Au cœur de la tempête
                                         

                                            Martine POUTOU

11

 

Elle eut, par la suite, l’opportunité de faire un remplacement de six mois à l’hôpital de Pau.
Non sans un brin de nostalgie, elle quitta son village en ce mois d’août 2010, entrant enfin dans la vie active.
Elle s’investissait à fond dans ce travail qui lui plaisait. Elle était surtout heureuse d’avoir pu se doter d’une certaine forme d’indépendance, lui permettant ainsi de se sentir entièrement libre. Libre de ses actes, libre de ses choix, libre de sa vie.
Rémi et Claire lui avaient toujours permis cela.
Leurs valeurs de respect et de tolérance avaient fait d’elle ce qu’elle était devenue, c’est-à-dire un être autonome.
Se sentir capable de voler de ses propres ailes valorisait son estime personnelle et l’assurance qu’elle était en train d’acquérir un peu plus chaque jour.
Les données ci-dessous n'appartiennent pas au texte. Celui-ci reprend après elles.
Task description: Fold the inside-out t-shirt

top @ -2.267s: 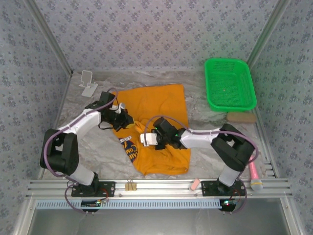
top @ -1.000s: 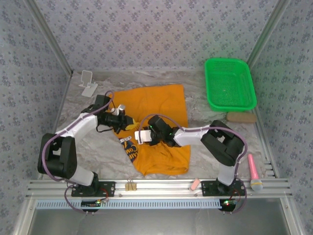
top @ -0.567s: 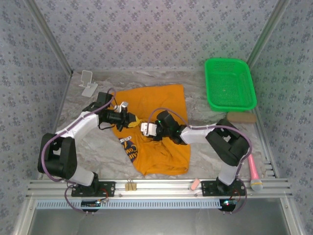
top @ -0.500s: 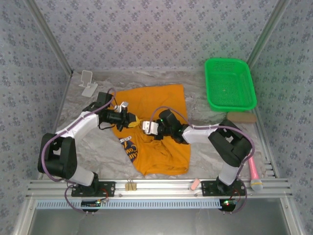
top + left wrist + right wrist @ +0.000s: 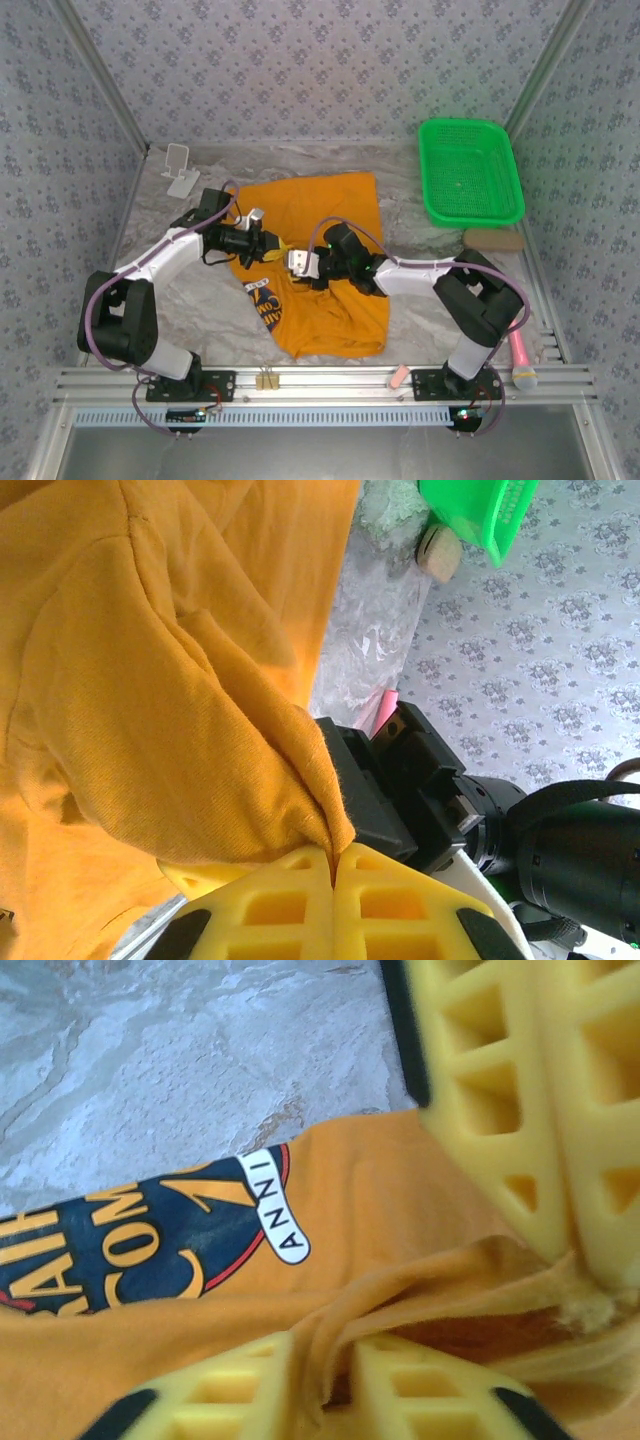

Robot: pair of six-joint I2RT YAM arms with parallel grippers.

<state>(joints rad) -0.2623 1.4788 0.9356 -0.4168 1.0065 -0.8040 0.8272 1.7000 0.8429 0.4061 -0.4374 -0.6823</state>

Et surtout, surtout, elle aimait la vie et elle en prenait conscience à chaque instant fort de bonheur.
Elle les goûtait intensément, prenant les choses comme elles venaient, laissant le hasard écrire son histoire.
Elle se délectait de la sève qui coulait dans ses veines, s’accordant harmonieusement avec la musique de son destin, respirant les parfums que le vent laissait glisser par sa fenêtre.
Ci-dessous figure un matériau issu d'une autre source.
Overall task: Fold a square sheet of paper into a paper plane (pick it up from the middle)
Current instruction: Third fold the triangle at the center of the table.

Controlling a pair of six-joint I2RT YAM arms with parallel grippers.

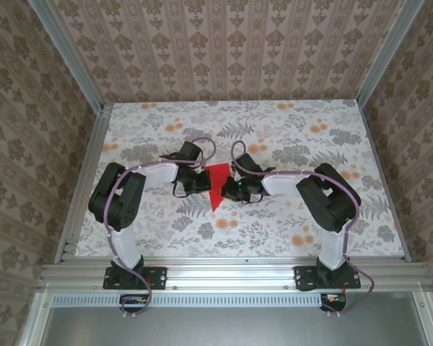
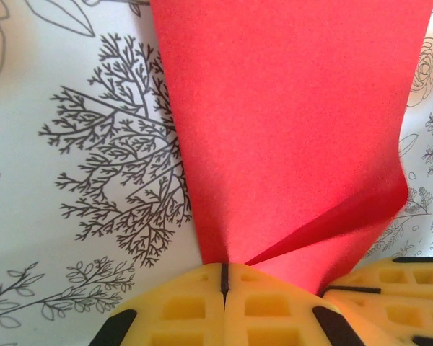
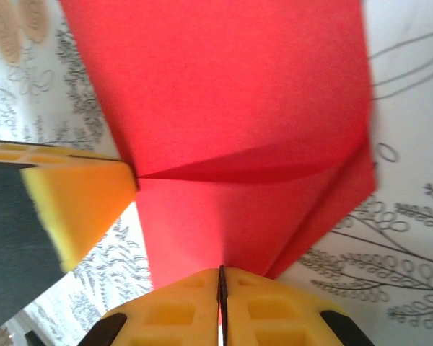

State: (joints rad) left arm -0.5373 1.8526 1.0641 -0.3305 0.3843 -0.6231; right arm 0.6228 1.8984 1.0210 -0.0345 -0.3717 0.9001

Il lui arrivait parfois d’avoir la nostalgie des siens, de sa maison, de son village.
Elle éprouvait un besoin viscéral d’y retourner régulièrement. Elle profitait de ses jours de repos pour s’y rendre. Sans quoi, elle téléphonait à Claire et à Rémi, prenant des nouvelles au quotidien.
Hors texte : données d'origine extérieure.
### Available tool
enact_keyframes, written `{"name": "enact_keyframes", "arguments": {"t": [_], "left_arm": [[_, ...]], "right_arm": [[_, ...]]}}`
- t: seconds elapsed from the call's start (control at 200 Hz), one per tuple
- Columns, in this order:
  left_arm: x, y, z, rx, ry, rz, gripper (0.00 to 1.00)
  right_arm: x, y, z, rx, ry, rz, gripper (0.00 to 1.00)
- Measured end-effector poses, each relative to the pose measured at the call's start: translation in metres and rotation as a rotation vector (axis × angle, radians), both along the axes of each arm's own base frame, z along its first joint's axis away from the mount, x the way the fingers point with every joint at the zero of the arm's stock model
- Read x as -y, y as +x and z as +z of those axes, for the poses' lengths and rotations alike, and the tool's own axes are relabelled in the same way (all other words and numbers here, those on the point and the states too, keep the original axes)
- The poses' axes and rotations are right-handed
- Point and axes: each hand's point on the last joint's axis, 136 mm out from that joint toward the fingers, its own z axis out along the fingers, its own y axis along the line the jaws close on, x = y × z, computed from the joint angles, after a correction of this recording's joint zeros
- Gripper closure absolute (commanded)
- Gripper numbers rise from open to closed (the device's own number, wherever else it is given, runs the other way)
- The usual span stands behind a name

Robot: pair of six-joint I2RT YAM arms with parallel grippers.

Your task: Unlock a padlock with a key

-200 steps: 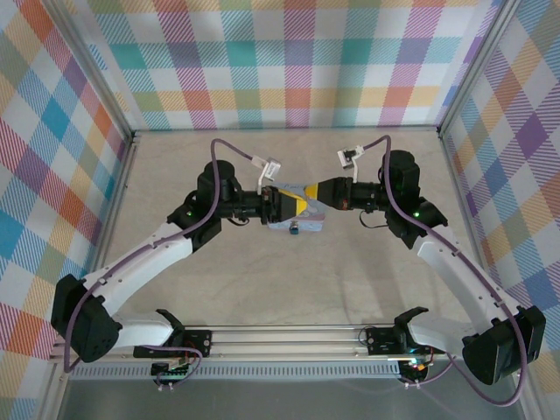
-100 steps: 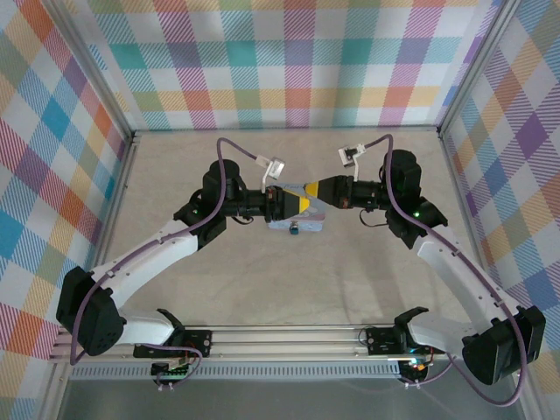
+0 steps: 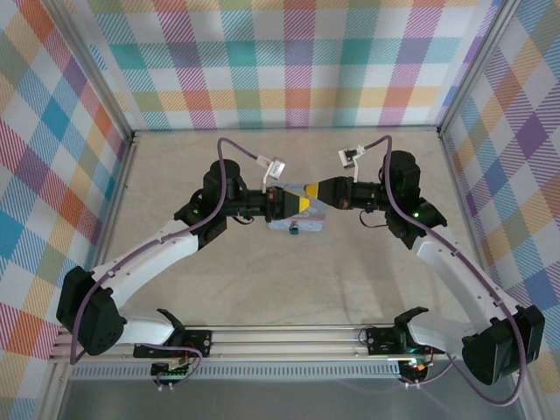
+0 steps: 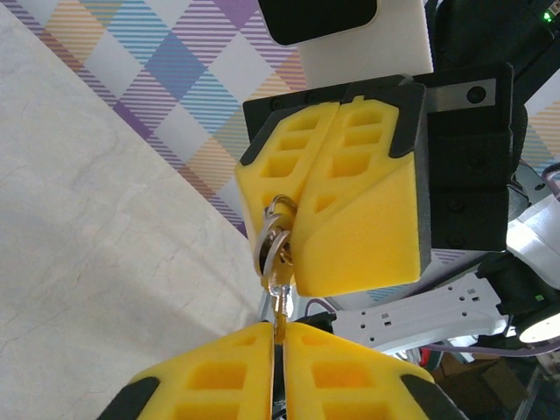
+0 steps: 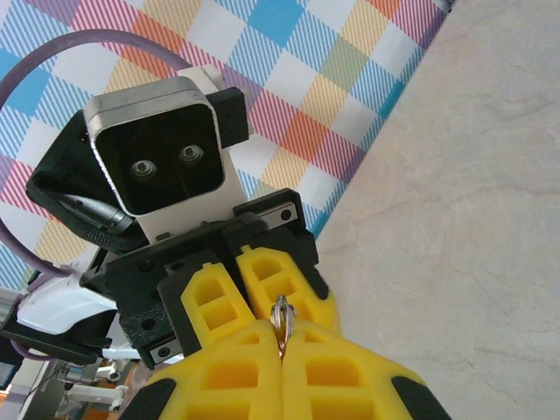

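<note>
While pinching the stiff, likely slippery key (image 4: 278,304) in closed left claw (image 4: 281,331), its ring (image 5: 281,313) in closed right claw (image 5: 283,343), hold by flat faces.

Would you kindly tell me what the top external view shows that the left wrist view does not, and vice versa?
From above: the pale blue tin, with the padlock at its near edge. From the left wrist: the key, its end clamped in the left gripper, and its ring pinched by the right gripper. Both views: the two shut grippers meeting tip to tip.
</note>
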Motion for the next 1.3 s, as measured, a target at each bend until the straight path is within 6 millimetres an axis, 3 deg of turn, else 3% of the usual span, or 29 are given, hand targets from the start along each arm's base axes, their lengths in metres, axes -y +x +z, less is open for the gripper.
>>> {"name": "enact_keyframes", "arguments": {"t": [0.04,0.22,0.41,0.71,1.09,1.3], "left_arm": [[0.000,0.000,0.000,0.000,0.000,-0.001,1.00],[0.000,-0.001,0.000,0.000,0.001,-0.002,1.00],[0.001,-0.001,0.001,0.010,0.005,-0.003,1.00],[0.000,0.000,-0.003,0.007,0.022,0.004,1.00],[-0.001,-0.004,-0.011,-0.002,0.051,-0.017,1.00],[-0.002,-0.012,-0.014,-0.009,0.076,-0.056,1.00]], "right_arm": [[0.000,0.000,0.000,0.000,0.000,-0.001,1.00],[0.001,-0.001,-0.001,0.007,-0.002,0.000,0.98],[0.003,-0.005,0.001,0.021,-0.009,0.000,0.70],[0.005,-0.011,0.003,0.033,-0.011,0.004,0.67],[0.009,-0.008,-0.011,0.031,-0.073,-0.023,0.66],[0.007,-0.004,-0.008,0.060,-0.091,-0.009,0.54]]}}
Elle avait décroché son permis du premier coup et Léon lui avait dégoté une petite voiture d’occasion à bon prix, lui permettant de passer les voir le plus souvent possible.
Et comme à chaque fois, Michka était là, toujours aussi prompt à lui faire la fête. Et comme à chaque fois, le séjour était court, mais les moments partagés intenses et chaleureux. Ainsi, les liens de sang ne se défont jamais !
Son frère était tout pour elle.
Quant à sa relation avec Claire, cimentée par une complicité imparable, elle en était pleinement satisfaite.
Elles aimaient se retrouver pour bavarder de tout et de rien et ceci en parfait accord. Elles aimaient tout simplement être ensemble, ceci s’expliquant par le fait qu’elles se ressemblaient en de nombreux points.
Elles profitaient souvent du beau temps pour partir en promenade. Elles aimaient parcourir la lande et alentours.
Elles allaient y flâner, traversant le bois en montant vers Bartrès, le village voisin, accompagnées de leur fidèle et dévoué Michka.
Les  jours de plein bleu, on pouvait admirer, sans jamais se lasser, la vue panoramique dévoilant la chaîne pyrénéenne dans toute sa splendeur.
A cette hauteur, on avait l’impression d’être plus près du ciel.